Exercise
All of the entries below are to be retyped exactly.

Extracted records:
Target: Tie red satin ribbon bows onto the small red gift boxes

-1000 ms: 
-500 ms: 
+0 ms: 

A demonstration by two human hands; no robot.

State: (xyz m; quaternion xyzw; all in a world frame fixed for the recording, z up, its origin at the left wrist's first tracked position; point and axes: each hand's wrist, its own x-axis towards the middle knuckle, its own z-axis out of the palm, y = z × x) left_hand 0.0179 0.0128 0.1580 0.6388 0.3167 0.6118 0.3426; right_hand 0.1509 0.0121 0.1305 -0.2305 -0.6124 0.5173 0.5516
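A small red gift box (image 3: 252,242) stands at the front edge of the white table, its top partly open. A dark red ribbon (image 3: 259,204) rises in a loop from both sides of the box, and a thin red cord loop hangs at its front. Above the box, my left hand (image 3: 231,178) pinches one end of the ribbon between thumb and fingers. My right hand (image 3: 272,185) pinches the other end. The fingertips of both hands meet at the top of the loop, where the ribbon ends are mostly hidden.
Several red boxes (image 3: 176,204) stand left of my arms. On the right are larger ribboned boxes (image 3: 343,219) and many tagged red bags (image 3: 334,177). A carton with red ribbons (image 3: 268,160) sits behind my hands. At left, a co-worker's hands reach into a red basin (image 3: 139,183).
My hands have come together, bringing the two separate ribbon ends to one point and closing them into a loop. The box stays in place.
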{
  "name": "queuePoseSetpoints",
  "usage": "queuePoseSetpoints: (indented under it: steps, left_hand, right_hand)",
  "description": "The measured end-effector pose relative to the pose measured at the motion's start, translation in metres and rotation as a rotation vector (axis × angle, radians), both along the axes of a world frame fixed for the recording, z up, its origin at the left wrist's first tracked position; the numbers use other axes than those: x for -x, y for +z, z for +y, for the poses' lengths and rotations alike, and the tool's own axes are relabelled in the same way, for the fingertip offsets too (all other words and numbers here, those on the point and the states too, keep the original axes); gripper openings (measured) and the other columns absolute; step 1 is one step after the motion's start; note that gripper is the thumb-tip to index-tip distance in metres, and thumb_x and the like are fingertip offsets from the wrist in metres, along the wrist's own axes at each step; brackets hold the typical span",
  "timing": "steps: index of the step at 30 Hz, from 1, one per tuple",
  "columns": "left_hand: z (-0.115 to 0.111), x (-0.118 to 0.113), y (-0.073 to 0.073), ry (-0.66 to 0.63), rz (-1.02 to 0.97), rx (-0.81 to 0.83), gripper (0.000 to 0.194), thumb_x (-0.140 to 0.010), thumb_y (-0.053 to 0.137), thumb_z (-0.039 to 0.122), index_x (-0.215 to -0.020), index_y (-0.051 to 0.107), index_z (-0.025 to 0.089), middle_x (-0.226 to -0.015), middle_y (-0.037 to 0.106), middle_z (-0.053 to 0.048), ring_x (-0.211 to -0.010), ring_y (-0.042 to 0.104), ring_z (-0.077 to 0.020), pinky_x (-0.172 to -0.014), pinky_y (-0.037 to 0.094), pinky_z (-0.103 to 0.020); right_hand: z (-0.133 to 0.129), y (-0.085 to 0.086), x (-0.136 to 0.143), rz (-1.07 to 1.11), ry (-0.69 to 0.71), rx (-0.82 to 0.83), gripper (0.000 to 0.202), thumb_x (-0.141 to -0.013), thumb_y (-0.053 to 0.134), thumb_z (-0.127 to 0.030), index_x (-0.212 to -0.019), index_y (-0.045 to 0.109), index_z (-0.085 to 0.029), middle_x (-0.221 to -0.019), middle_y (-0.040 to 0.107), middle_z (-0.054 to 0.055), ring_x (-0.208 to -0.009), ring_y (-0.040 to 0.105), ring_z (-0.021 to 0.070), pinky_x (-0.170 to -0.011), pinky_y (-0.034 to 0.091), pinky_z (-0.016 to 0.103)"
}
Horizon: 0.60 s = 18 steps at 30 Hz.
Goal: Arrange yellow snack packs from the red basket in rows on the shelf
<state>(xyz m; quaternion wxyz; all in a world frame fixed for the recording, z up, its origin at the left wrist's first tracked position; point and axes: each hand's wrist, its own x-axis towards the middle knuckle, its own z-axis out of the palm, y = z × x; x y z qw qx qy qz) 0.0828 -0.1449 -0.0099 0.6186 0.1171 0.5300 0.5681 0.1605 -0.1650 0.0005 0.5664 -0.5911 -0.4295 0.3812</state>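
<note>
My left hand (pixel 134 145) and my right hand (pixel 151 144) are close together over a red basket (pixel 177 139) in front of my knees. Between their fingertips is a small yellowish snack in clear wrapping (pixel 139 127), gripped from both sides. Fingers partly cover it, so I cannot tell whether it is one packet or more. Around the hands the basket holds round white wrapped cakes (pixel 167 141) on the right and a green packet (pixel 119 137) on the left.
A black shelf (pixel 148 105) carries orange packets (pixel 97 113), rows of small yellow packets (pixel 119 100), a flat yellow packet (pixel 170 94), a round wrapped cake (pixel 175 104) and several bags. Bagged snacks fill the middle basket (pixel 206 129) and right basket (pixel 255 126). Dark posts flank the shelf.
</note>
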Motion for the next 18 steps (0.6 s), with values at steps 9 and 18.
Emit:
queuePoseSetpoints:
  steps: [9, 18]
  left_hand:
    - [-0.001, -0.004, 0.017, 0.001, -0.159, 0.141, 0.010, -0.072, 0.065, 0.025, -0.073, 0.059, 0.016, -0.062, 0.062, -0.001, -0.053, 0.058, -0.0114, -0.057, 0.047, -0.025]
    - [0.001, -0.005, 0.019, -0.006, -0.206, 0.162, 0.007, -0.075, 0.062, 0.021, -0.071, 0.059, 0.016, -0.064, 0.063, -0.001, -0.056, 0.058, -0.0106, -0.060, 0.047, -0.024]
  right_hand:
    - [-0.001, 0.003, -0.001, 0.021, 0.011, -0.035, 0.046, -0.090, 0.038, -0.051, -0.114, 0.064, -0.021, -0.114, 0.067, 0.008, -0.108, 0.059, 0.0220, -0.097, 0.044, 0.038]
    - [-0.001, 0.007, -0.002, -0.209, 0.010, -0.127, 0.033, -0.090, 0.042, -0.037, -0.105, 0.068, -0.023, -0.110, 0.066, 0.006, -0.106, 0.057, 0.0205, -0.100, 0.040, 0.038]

Written solution
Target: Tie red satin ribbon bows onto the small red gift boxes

-1000 ms: 
-500 ms: 
+0 ms: 

A demonstration by two human hands; no robot.

State: (xyz m; quaternion xyzw; all in a world frame fixed for the recording, z up, its origin at the left wrist's first tracked position; point and axes: each hand's wrist, its own x-axis towards the middle knuckle, its own z-axis out of the palm, y = z × x) left_hand 0.0179 0.0128 0.1580 0.6388 0.3167 0.6118 0.3426; right_hand 0.1509 0.0121 0.1305 -0.2305 -0.6124 0.5173 0.5516
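A small red gift box (image 3: 252,242) stands at the front edge of the white table, its top partly open. A dark red ribbon (image 3: 259,204) rises in a loop from both sides of the box, and a thin red cord loop hangs at its front. Above the box, my left hand (image 3: 231,178) pinches one end of the ribbon between thumb and fingers. My right hand (image 3: 272,185) pinches the other end. The fingertips of both hands meet at the top of the loop, where the ribbon ends are mostly hidden.
Several red boxes (image 3: 176,204) stand left of my arms. On the right are larger ribboned boxes (image 3: 343,219) and many tagged red bags (image 3: 334,177). A carton with red ribbons (image 3: 268,160) sits behind my hands. At left, a co-worker's hands reach into a red basin (image 3: 139,183).
My hands have come together, bringing the two separate ribbon ends to one point and closing them into a loop. The box stays in place.
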{
  "name": "queuePoseSetpoints",
  "usage": "queuePoseSetpoints: (indented under it: steps, left_hand, right_hand)",
  "description": "The measured end-effector pose relative to the pose measured at the motion's start, translation in metres and rotation as a rotation vector (axis × angle, radians), both along the axes of a world frame fixed for the recording, z up, its origin at the left wrist's first tracked position; the numbers use other axes than those: x for -x, y for +z, z for +y, for the poses' lengths and rotations alike, and the tool's own axes are relabelled in the same way, for the fingertip offsets too (all other words and numbers here, those on the point and the states too, keep the original axes); gripper openings (measured) and the other columns absolute; step 1 is one step after the motion's start; note that gripper is the thumb-tip to index-tip distance in metres, and thumb_x and the like are fingertip offsets from the wrist in metres, along the wrist's own axes at each step; brackets hold the typical span",
  "timing": "steps: index of the step at 30 Hz, from 1, one per tuple",
  "columns": "left_hand: z (-0.115 to 0.111), x (-0.118 to 0.113), y (-0.073 to 0.073), ry (-0.66 to 0.63), rz (-1.02 to 0.97), rx (-0.81 to 0.83), gripper (0.000 to 0.194), thumb_x (-0.140 to 0.010), thumb_y (-0.053 to 0.137), thumb_z (-0.039 to 0.122), index_x (-0.215 to -0.020), index_y (-0.051 to 0.107), index_z (-0.025 to 0.089), middle_x (-0.226 to -0.015), middle_y (-0.037 to 0.106), middle_z (-0.053 to 0.048), ring_x (-0.211 to -0.010), ring_y (-0.042 to 0.104), ring_z (-0.077 to 0.020), pinky_x (-0.172 to -0.014), pinky_y (-0.037 to 0.094), pinky_z (-0.103 to 0.020); right_hand: z (-0.133 to 0.129), y (-0.085 to 0.086), x (-0.136 to 0.143), rz (-1.07 to 1.11), ry (-0.69 to 0.71), rx (-0.82 to 0.83), gripper (0.000 to 0.202), thumb_x (-0.141 to -0.013), thumb_y (-0.053 to 0.134), thumb_z (-0.127 to 0.030), index_x (-0.212 to -0.019), index_y (-0.045 to 0.109), index_z (-0.085 to 0.029), middle_x (-0.221 to -0.019), middle_y (-0.040 to 0.107), middle_z (-0.054 to 0.055), ring_x (-0.208 to -0.009), ring_y (-0.040 to 0.105), ring_z (-0.021 to 0.070), pinky_x (-0.170 to -0.011), pinky_y (-0.034 to 0.091), pinky_z (-0.016 to 0.103)"
}
Horizon: 0.60 s = 18 steps at 30 Hz.
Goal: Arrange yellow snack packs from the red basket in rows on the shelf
<state>(xyz m; quaternion wxyz; all in a world frame fixed for the recording, z up, its origin at the left wrist's first tracked position; point and axes: each hand's wrist, its own x-axis towards the middle knuckle, its own z-axis out of the palm, y = z × x; x y z qw qx qy qz) 0.0828 -0.1449 -0.0099 0.6186 0.1171 0.5300 0.5681 0.1605 -0.1650 0.0005 0.5664 -0.5911 -0.4295 0.3812</state>
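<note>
My left hand (pixel 134 145) and my right hand (pixel 151 144) are close together over a red basket (pixel 177 139) in front of my knees. Between their fingertips is a small yellowish snack in clear wrapping (pixel 139 127), gripped from both sides. Fingers partly cover it, so I cannot tell whether it is one packet or more. Around the hands the basket holds round white wrapped cakes (pixel 167 141) on the right and a green packet (pixel 119 137) on the left.
A black shelf (pixel 148 105) carries orange packets (pixel 97 113), rows of small yellow packets (pixel 119 100), a flat yellow packet (pixel 170 94), a round wrapped cake (pixel 175 104) and several bags. Bagged snacks fill the middle basket (pixel 206 129) and right basket (pixel 255 126). Dark posts flank the shelf.
</note>
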Motion for the next 18 steps (0.6 s), with values at steps 9 and 18.
Emit:
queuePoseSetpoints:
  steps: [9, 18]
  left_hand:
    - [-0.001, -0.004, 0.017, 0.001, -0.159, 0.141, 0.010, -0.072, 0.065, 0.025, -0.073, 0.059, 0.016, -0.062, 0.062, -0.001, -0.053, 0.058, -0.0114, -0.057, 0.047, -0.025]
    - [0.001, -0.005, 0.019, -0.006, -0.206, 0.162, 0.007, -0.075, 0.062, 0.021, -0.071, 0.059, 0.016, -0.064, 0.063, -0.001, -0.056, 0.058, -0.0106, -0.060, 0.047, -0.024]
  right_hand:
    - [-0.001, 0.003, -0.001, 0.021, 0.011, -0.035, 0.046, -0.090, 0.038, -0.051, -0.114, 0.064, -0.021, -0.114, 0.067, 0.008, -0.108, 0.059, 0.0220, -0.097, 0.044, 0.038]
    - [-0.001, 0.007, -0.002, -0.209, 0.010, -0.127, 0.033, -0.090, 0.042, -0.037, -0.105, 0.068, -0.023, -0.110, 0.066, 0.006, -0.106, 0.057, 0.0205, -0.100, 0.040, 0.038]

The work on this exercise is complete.